Book Profiles System of School Choice In New Zealand
Charter schools in this country are still too new to allow any firm conclusions about their potential, says a new book that looks abroad for answers and suggests that inequities across schools could increase under such a system unless adequate safeguards are put in place.
When Schools Compete: A Cautionary Tale examines the history of school reform in New Zealand, an island nation with 3.6 million people, roughly the same as South Carolina.
In 1989, the New Zealand government abolished the national department of education and turned control of the country's nearly 2,700 primary and secondary schools over to locally elected boards of trustees, controlled by parents. Then, in 1991, a newly elected government abolished neighborhood enrollment zones and allowed parents to choose among schools, forcing schools to compete in an educational marketplace.
"In a sense, you can say that New Zealand is an entire country of conversion charters," said Edward B. Fiske, a former New York Times reporter who wrote the book with his wife, Helen F. Ladd, a professor of public-policy studies and economics at Duke University in Durham, N.C.
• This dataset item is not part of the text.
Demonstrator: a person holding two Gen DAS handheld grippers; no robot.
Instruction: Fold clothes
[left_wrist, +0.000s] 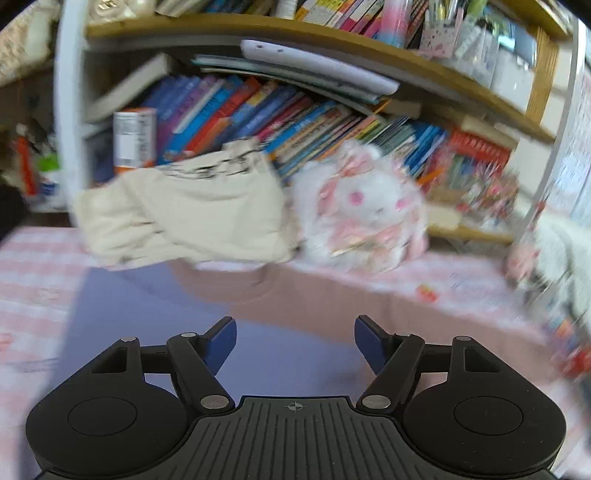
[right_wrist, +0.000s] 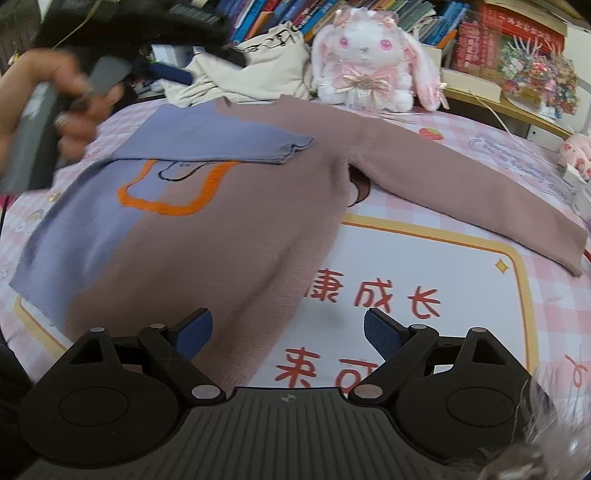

The authors could not determine whether the changes had improved student achievement in New Zealand because the country lacks a national testing system. But after a decade, parental choice was widely accepted as appropriate, they found, and New Zealanders preferred the decentralized structure to the bureaucratic system it replaced.
But the authors also found that many parents, especially those with low incomes, were not in a position to exercise choice, either because no alternative options existed where they lived or because they could not afford the transportation, student fees, and other costs associated with enrolling in a desirable school.
As a result, enrollment patterns in New Zealand became increasingly stratified, Mr. Fiske and Ms. Ladd found, based on an analysis of national census data from 1991 and 1996. The data show that minority students—primarily Maoris and Pacific Islanders—became increasingly concentrated in schools serving high proportions of minority and low-income students.
The authors found that parents tended to judge a school's quality based on the socioeconomic and racial mix of students. As a result, schools with concentrations of poor and minority students on average became smaller, and ethnic minorities became increasingly concentrated in them.
The situation was exacerbated, the book concludes, because schools that had more applicants than spaces were allowed to set their own admissions criteria. Such schools essentially hand-picked the more affluent and high-achieving students, worsening the disparities.
"If you end up with schools at the bottom with greater concentrations than in the past of struggling students, that's a problem," Ms. Ladd argued.
Problems at the Bottom
Choice and competition also exacerbated the problems of schools at the bottom, which lacked the capacity to improve, the authors say. By the end of the 1990s, the New Zealand government had concluded that as many as 25 percent of all schools were unable to handle their new management responsibilities and were unable to compete effectively.
Instead, the authors suggest, many of those schools appeared to be stuck in a downward spiral—the more students left, the fewer resources they had, and the less attractive and effective they became. New Zealand has no good mechanism for closing failing schools, however, or for creating a supply of new ones.
"You shouldn't expect choice to solve the problems of schools serving the most disadvantaged students," Ms. Ladd contended.
Mr. Fiske said the book is not an argument against school choice, competition, and self-governance, all of which he says might be desirable. "What we're trying to say is, if you want to go down this road—and there are some good reasons to do it—then there are some safeguards you've got to build in," he said.
Some researchers on school choice warned against drawing too many lessons from New Zealand's governance changes.
"What New Zealand has done is relax some of the restricting force of attendance zones, and that's probably a good thing," said Jay P. Greene, a senior fellow at the Manhattan Institute for Policy Research in New York City. "But it has none of the essential components of a charter or choice system," including the ability to create a supply of new schools or to hire and fire teachers. (Teachers in New Zealand work under a national employment contract.)
"All comparisons across countries involve some differences," he said, "but these are central as far as an extrapolation, or comparison, to charter or choice systems in the United States."